To measure pleasure, he created the Hedonic Calculus. It’s like a "pleasure calculator" that looks at things like:
- Intensity (How strong is the pleasure?)
- Duration (How long does it last?)
- Extent (How many people are affected?)
John Stuart Mill and Rule Utilitarianism
Mill thought Bentham's version could be used to justify bad things (like a mob hurting one person for their own pleasure). Mill focused on Rule Utilitarianism. He suggested we follow rules that generally lead to the most happiness for the common good.
Common Mistake to Avoid:
Students often think Utilitarianism is just about "doing what makes you happy." Remember: it's about the Greatest Happiness Principle—the most happiness for the greatest number of people, not just yourself!
Key Takeaway: Utilitarianism is about results.
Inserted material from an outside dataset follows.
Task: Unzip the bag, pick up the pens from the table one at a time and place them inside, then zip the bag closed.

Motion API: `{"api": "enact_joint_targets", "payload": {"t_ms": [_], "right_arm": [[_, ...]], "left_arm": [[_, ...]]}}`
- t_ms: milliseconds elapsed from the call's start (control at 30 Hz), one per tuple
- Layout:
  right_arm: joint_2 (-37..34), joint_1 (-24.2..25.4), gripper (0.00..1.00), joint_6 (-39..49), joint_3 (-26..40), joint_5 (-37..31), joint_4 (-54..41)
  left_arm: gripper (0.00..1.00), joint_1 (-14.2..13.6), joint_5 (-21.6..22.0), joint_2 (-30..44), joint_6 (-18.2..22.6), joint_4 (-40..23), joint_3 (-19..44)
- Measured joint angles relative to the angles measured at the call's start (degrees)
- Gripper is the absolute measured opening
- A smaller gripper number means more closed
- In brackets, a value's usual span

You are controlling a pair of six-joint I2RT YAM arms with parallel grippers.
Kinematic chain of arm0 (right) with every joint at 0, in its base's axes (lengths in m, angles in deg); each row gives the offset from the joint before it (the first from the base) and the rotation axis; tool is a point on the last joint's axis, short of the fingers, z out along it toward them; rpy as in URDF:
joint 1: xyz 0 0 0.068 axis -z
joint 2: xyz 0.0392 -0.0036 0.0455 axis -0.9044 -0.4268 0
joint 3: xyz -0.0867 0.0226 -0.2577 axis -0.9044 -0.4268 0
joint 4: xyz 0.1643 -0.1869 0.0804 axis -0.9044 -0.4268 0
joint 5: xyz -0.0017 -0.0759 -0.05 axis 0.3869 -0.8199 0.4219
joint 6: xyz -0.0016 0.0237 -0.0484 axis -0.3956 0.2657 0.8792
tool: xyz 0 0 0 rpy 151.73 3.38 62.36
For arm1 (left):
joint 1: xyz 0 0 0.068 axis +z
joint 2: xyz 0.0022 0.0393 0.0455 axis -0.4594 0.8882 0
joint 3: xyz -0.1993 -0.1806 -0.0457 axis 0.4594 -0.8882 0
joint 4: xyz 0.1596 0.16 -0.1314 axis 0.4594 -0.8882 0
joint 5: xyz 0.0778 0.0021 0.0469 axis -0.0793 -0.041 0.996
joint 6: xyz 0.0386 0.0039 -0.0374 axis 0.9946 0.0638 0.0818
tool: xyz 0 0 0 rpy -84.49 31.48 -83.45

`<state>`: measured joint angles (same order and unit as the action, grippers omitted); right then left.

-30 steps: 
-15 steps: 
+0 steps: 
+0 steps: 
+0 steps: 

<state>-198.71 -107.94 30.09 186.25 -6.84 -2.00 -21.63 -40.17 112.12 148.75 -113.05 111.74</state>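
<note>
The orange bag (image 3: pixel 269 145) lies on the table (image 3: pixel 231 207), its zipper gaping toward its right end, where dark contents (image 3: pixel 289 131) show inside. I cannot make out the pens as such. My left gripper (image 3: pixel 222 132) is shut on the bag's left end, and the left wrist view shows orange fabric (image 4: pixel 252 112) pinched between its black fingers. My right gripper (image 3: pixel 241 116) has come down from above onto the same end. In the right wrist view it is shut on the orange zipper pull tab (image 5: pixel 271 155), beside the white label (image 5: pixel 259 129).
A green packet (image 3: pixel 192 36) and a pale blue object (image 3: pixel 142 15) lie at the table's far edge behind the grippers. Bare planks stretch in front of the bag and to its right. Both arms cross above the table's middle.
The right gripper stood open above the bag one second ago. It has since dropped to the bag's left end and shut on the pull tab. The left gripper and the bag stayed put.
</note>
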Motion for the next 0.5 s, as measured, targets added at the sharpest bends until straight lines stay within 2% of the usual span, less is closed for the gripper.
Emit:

It asks: "Which choice creates the most happiness and the least pain for the most people?"
Summary Checklist
Before you finish, check if you can explain these four theories in one sentence each:
- Natural Law: Follow the telos (purpose) God gave humans through reason.
- Situation Ethics: Do whatever is the most loving (agape) thing in that moment.
- Kantian Ethics: Do your duty by following rules that could be universal laws.
- Utilitarianism: Act to create the greatest happiness for the greatest number.
Don't worry if you need to read this a few times—ethics is all about practicing these "ways of thinking" on different problems! You're doing great!